NaviDiv: A Comprehensive Framework for Monitoring Chemical Diversity in Generative Molecular Design

NaviDiv is a comprehensive framework for analyzing chemical diversity in generative molecular design, with a focus on understanding how different diversity metrics evolve during reinforcement learning optimization. The framework introduces multiple complementary metrics that capture different aspects of molecular variation: representation distance-based, string-based, fragment-based, and scaffold-based approaches.

Features

Multiple Diversity Metrics

Representation Distance-Based: Using molecular fingerprints (Morgan, RDKit) and similarity metrics (Tanimoto coefficient)
String-Based Analysis: N-gram analysis of SMILES representations for sequence-level diversity assessment
Fragment-Based Metrics: Systematic molecular decomposition using BRICS fragmentation and frequency analysis
Scaffold-Based Methods: Bemis-Murcko scaffold analysis for core molecular framework comparison
Ring System Analysis: Identification and analysis of ring systems and their sizes
Functional Group Analysis: Detection and diversity assessment of functional groups

Real-Time Monitoring & Visualization

Interactive Molecular Visualization: 2D structural representations with sorting and filtering options
Temporal Analysis: Monitor evolution of specific molecular fragments and cluster formation patterns
Chemical Space Projection: t-SNE and PCA visualization of molecular diversity evolution
Comparative Analysis: Similarity assessment against user-defined reference sets

Integration Capabilities

REINVENT4 Compatible: Seamless integration with reinforcement learning workflows
Real-Time Penalty Functions: Adaptive diversity constraints during generation
Computational Efficiency: Minimal overhead (~3 seconds per 100 molecules)
Statistical Analysis: Comprehensive diversity trend reports with significance testing

Installation

1. Clone the Repository

git clone https://github.com/mohammedazzouzi15/NaviDiv.git
cd NaviDiv

2. Create and Activate Conda Environment

conda create -n NaviDiv python==3.12
conda activate NaviDiv

3. Choose Installation Type

Standard Installation (Core Framework)

Install the core NaviDiv package with essential dependencies for diversity analysis:

pip install -e .

Full Installation (with REINVENT4 Integration)

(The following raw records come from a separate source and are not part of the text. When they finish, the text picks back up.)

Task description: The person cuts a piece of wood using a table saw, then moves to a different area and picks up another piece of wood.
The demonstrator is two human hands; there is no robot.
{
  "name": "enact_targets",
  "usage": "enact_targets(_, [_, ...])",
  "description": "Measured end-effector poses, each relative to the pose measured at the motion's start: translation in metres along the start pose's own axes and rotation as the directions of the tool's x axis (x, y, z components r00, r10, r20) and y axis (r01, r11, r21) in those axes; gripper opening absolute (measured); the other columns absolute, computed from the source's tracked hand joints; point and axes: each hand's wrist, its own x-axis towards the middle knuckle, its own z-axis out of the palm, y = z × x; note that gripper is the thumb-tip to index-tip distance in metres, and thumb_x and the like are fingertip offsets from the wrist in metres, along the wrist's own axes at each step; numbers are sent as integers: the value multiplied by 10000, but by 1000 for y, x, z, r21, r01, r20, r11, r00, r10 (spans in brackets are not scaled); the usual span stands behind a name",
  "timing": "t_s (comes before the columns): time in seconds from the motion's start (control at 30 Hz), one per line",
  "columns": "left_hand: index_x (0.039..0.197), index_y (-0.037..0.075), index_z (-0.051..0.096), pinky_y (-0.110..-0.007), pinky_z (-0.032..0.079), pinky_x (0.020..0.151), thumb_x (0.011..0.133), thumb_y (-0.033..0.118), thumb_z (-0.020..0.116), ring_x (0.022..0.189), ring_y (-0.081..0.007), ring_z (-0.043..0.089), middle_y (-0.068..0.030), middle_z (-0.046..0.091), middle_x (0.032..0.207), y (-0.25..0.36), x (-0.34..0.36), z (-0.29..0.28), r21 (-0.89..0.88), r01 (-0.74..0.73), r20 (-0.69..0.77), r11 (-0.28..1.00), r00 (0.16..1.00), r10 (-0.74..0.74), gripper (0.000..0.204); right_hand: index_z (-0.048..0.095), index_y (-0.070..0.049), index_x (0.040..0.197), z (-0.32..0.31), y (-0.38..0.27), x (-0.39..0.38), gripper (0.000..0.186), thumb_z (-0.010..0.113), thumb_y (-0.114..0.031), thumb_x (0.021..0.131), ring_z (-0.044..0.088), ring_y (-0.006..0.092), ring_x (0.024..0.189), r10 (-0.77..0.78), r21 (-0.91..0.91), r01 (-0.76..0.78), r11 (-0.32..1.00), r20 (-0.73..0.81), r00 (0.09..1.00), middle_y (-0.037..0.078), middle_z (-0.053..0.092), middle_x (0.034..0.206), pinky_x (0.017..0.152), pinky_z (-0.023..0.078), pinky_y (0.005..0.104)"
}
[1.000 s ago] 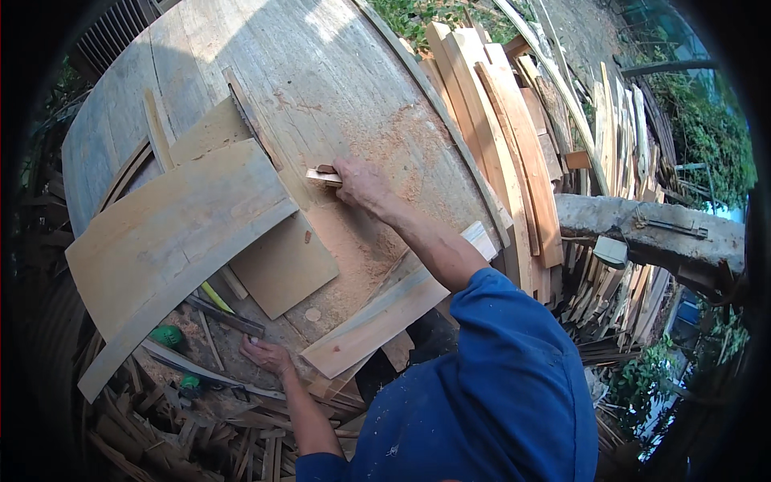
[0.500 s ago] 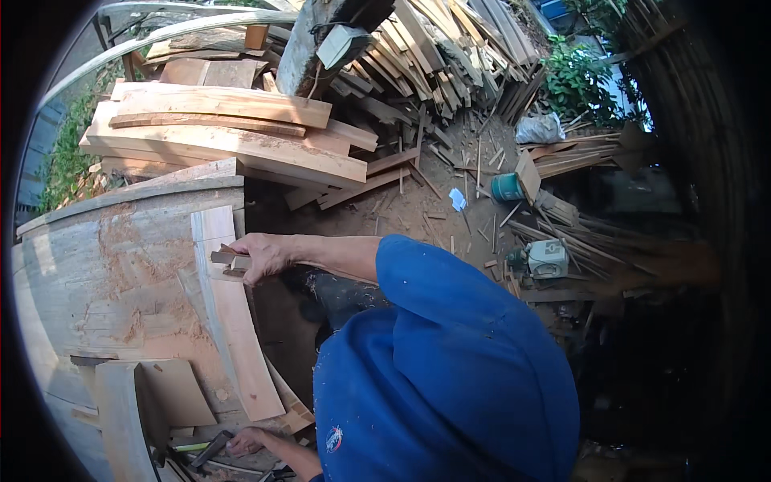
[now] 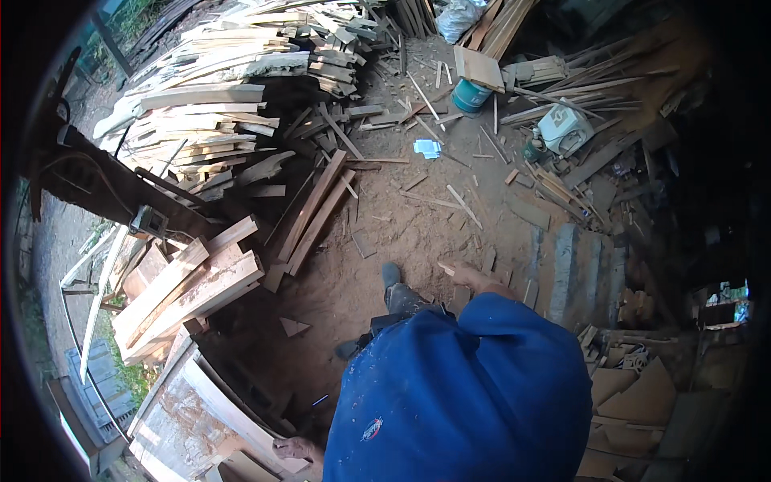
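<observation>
My left hand (image 3: 296,450) is at the near end of a pale plank (image 3: 233,410) that lies along the edge of the workbench (image 3: 178,408). Its fingers are curled over the wood; their undersides are hidden. Out to the right of my legs, my right hand (image 3: 463,275) hangs above the dirt floor with its fingers stretched forward. Nothing shows clearly in it. A thin blue pen-like stick (image 3: 320,400) lies on the ground beside the bench. The bench top carries patches of sawdust.
Thick beams (image 3: 201,289) are stacked beyond the bench, near a dark post (image 3: 104,181). Scrap wood (image 3: 217,104) is heaped at the far left. A green bucket (image 3: 471,96), a white jug (image 3: 564,128) and loose sticks lie right. Two long boards (image 3: 317,209) lean ahead.
My view has swung to the right. My right hand has left the plank and the small wooden piece it held, and is now out to the right. My left hand has moved onto the plank.
</observation>
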Motion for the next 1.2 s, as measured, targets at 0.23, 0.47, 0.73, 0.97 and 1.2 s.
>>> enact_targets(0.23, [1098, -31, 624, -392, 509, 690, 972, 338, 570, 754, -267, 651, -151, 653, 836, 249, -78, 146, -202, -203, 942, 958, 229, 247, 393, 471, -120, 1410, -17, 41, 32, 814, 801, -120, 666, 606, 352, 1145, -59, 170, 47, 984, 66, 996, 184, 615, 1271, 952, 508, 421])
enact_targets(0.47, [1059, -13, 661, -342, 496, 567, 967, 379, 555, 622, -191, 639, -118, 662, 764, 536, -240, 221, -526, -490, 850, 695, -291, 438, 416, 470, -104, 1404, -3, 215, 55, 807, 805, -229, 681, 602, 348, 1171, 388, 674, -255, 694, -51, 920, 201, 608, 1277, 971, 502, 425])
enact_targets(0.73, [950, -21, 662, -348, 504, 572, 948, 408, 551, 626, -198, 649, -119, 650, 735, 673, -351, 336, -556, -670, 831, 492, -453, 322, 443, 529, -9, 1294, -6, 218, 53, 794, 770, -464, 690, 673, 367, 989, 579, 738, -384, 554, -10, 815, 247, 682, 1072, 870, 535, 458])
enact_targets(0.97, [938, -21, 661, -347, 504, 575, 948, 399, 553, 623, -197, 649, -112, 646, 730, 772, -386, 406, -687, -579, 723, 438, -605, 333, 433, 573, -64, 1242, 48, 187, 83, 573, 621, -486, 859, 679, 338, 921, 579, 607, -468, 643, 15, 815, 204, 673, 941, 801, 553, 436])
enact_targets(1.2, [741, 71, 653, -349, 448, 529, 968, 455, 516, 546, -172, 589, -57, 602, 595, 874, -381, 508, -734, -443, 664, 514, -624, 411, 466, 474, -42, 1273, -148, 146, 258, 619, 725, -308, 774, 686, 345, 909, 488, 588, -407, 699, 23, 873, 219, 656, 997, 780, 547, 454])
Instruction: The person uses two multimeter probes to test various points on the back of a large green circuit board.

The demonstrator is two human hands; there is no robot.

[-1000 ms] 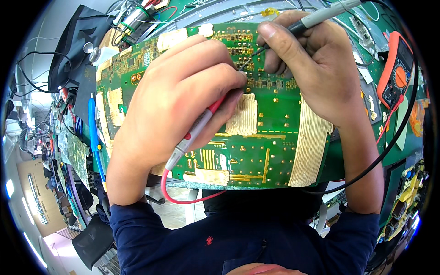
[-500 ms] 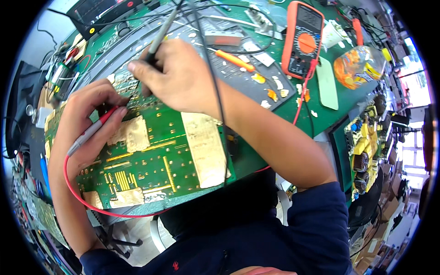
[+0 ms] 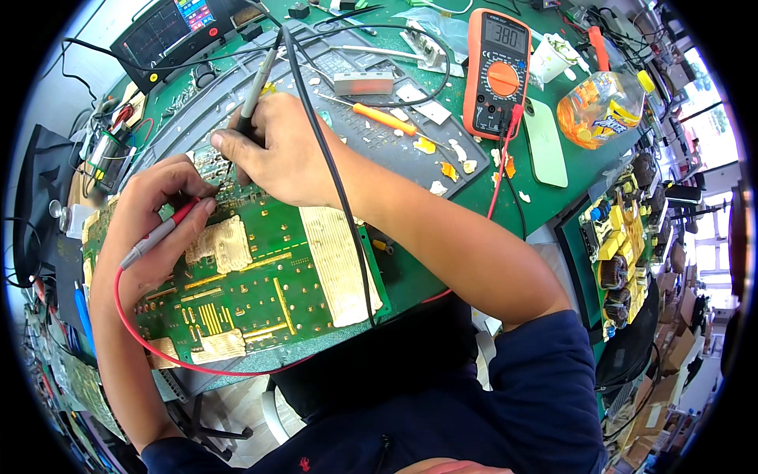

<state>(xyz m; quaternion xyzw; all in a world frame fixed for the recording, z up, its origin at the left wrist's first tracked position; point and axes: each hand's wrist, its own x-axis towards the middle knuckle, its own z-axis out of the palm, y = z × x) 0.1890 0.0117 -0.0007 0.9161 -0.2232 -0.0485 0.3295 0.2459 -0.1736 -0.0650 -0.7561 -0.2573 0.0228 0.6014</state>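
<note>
A large green circuit board [image 3: 264, 229] with gold-coloured solder patches lies in front of me at the table's near edge. My left hand [image 3: 162, 213] rests over its left part, fingers closed on a grey and red test probe [image 3: 150, 243] whose red lead loops down across the board. My right hand [image 3: 276, 150] is closed round a second test probe [image 3: 257, 87], grey and black, with a black lead; it points down at the dense components on the board's far side. Both probe tips are close together and hard to make out. An orange multimeter [image 3: 497, 75] with a lit display lies at the upper right.
A grey mat [image 3: 379, 142] carries an orange screwdriver [image 3: 384, 118] and scattered flakes. A pale green phone [image 3: 545, 146] and an orange-filled plastic bottle [image 3: 604, 110] lie right of it. Another circuit board [image 3: 620, 261] stands farther right. A bench instrument [image 3: 162, 39] sits at the far left.
The view has shifted slightly, so the multimeter and bottle appear farther left. Both hands keep their probes at nearly the same place on the board.
</note>
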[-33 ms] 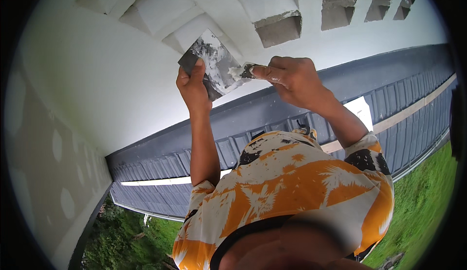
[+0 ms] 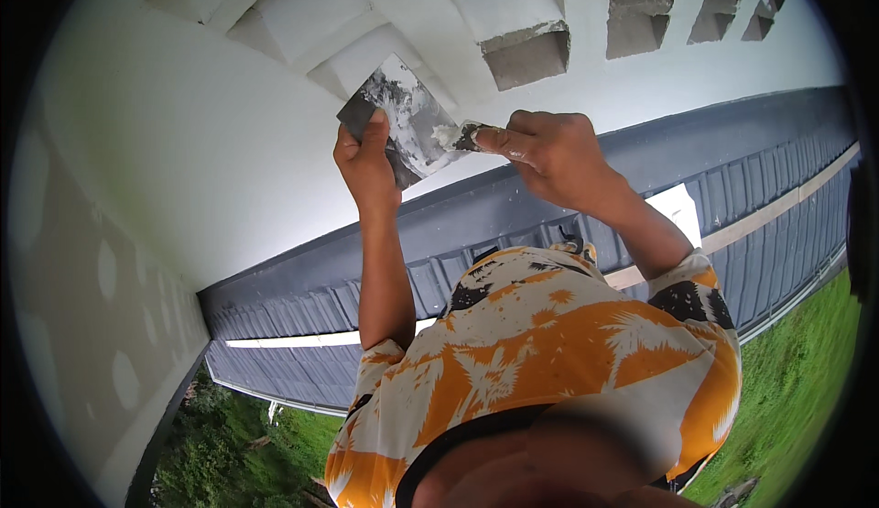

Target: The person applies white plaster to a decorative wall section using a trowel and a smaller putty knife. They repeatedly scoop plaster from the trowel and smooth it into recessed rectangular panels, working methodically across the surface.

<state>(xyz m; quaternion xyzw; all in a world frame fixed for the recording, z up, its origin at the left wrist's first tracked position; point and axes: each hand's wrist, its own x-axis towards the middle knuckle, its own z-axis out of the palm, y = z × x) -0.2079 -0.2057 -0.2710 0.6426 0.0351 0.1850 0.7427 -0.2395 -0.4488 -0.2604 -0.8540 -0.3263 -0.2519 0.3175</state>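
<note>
My left hand grips a flat, dark square plate by its near left edge, the thumb lying on its top face. White putty is smeared over much of that face. From the right, my right hand is closed round a small putty knife, with fingers hiding most of its handle. The knife's blade meets the plate's right corner, where a lump of putty sits. White residue marks the fingers of my right hand.
Ahead stands a white wall with several recessed square openings. A patched grey wall rises on the left. Below me runs a dark ribbed metal roof with a pale batten; grass lies beyond its edge.
</note>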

For complete generative molecular design workflows with REINVENT4:

First, install PyTorch following the official documentation:

conda install pytorch==2.8.0 torchvision==0.23.0 torchaudio==2.8.0 pytorch-cuda=12.4 -c pytorch -c nvidia

Then install REINVENT4 and NaviDiv with full dependencies:

git clone https://github.com/mohammedazzouzi15/REINVENT4_div.git
cd REINVENT4_div
pip install --no-deps -e .
cd ../
pip install -e .[reinvent]

4. Optional Dependencies

For enhanced molecular manipulation capabilities:

conda install openeye::openeye-toolkits

Quick Start

Interactive Dashboard

Launch the Streamlit dashboard for comprehensive diversity analysis:

streamlit run app.py

Programmatic Usage

from navidiv.diversity.diversity import diversity_all
from rdkit import Chem

# Load SMILES strings
smiles_list = ["CCO", "CCN", "CCC"]  # Your SMILES data

# Calculate various diversity metrics
richness = diversity_all(smiles=smiles_list, mode="Richness")
internal_diversity = diversity_all(smiles=smiles_list, mode="IntDiv")
scaffold_diversity = diversity_all(smiles=smiles_list, mode="BM")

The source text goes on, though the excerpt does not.